En cas de vacance simultanée de la présidence et de la vice-présidence de la République, le président du Yuan exécutif exerce les pouvoirs officiels du président et du vice-président de la République. Un nouveau président et un nouveau vice-président sont élus conformément au paragraphe 1 de ce même article et mènent chacun à terme le mandat originel qui leur échoit. Les dispositions de l'article 49 de la Constitution régissant cette situation ne s'appliquent plus.
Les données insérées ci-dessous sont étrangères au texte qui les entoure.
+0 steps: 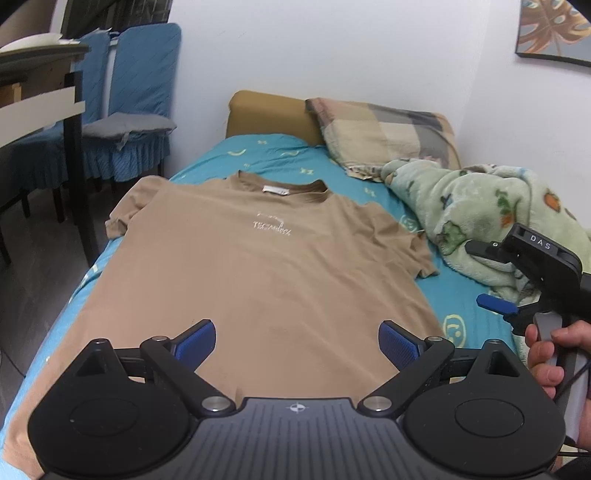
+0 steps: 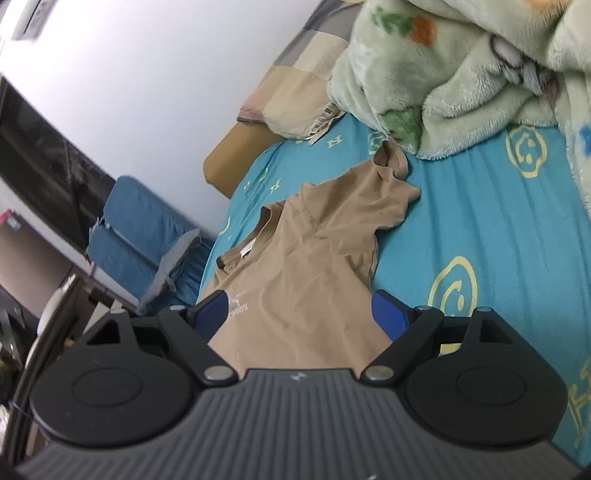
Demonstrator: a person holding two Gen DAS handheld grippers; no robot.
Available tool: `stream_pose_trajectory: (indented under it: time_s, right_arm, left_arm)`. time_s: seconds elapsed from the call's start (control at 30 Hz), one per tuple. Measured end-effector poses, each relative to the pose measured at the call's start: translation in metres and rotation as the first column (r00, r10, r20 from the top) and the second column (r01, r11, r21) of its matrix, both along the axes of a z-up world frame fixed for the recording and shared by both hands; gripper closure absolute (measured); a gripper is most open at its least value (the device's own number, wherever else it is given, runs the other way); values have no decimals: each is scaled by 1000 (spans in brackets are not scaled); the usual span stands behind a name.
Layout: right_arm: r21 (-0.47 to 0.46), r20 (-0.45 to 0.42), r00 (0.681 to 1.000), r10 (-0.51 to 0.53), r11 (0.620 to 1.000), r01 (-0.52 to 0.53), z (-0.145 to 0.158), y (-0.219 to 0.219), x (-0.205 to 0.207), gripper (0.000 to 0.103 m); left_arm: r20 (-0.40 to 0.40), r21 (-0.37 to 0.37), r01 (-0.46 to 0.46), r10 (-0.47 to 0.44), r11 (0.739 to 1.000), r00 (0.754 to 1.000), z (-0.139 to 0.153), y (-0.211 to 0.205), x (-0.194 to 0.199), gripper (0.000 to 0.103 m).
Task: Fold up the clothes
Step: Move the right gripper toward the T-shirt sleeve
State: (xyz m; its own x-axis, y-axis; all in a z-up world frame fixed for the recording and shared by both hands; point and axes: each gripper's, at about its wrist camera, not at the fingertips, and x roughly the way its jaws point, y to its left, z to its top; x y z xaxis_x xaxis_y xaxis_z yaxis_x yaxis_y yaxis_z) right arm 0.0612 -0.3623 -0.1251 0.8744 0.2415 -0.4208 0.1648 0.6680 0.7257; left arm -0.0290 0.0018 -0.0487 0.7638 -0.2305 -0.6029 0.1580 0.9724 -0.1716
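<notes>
The setting is a domestic bedroom. A bed with a turquoise patterned sheet (image 1: 280,151) carries a checked pillow (image 1: 384,129) and a crumpled fleece blanket (image 1: 476,206). Chairs with blue quilted covers (image 1: 140,74) stand beside a dark table (image 1: 40,62). A framed leaf picture (image 1: 554,29) hangs on the white wall.

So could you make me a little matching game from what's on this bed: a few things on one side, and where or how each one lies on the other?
Things:
1. T-shirt
2. Fleece blanket
3. Checked pillow
4. Grey cushion

Descriptions:
A. on the blue chair
B. spread flat, print up
C. leaning on the tan headboard
D. bunched at the bed's right side

Pairs: 1-B, 2-D, 3-C, 4-A
</notes>
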Motion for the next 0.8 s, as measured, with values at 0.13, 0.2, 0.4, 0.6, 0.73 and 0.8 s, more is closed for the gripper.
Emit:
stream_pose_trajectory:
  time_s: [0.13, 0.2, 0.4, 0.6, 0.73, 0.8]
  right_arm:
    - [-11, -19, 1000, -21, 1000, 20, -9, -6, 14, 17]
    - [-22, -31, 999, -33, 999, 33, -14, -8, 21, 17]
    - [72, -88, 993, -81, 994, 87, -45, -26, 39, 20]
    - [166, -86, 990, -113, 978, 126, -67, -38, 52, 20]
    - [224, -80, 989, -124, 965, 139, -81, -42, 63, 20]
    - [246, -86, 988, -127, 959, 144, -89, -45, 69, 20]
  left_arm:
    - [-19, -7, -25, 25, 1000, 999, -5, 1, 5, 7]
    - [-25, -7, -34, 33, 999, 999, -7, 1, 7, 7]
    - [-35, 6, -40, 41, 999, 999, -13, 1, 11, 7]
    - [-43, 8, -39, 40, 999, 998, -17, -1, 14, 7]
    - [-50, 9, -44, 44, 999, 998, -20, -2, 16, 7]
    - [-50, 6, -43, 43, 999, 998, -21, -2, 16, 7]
La révocation du président et du vice-président de la République est initiée par un quart de l'ensemble des membres de l'Assemblée, proposée avec l'accord des deux tiers de ceux-ci, et adoptée à la majorité absolue, sur l'ensemble des bulletins valides, par la moitié au moins de l'électorat du territoire libre de la République de Chine.

Dans l'éventualité où une motion initiée et présentée à l'Assemblée nationale par le Yuan législatif, et demandant la mise en accusation du président ou du vice-président de la République, est votée par les deux tiers de l'ensemble des membres de l'Assemblée nationale, la partie mise en accusation est révoquée.

Article 3.

Le président du Yuan exécutif est nommé par le président de la République. En cas de démission du président du Yuan exécutif ou de vacance de ce poste, le vice-président du Yuan exécutif l'occupe provisoirement, jusqu'à la nomination par le président de la République d'un nouveau président du Yuan exécutif. Les dispositions de l'article 55 de la Constitution ne s'appliquent plus.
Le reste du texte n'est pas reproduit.